-- TASK STATEMENT --
The lines wanted are those in the data below that include "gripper".
'''
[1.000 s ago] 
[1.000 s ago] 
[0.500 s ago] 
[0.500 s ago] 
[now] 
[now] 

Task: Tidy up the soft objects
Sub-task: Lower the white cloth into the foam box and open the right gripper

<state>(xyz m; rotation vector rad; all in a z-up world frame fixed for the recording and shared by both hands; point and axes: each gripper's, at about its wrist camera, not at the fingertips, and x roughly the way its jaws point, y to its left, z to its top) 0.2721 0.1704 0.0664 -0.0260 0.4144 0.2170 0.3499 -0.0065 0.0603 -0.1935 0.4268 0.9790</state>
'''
-- SOLUTION TO THIS TASK --
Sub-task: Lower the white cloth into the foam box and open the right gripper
<state>(xyz m; rotation vector rad; all in a z-up world frame fixed for the recording and shared by both hands; point and axes: each gripper's, at about its wrist camera, not at the fingertips, and x roughly the way its jaws point, y to its left, z to its top) 0.2721 0.1704 0.0664 -0.0260 0.4144 0.2170 0.3499 -0.0065 0.0603 -0.1935 0.4268 0.9790</state>

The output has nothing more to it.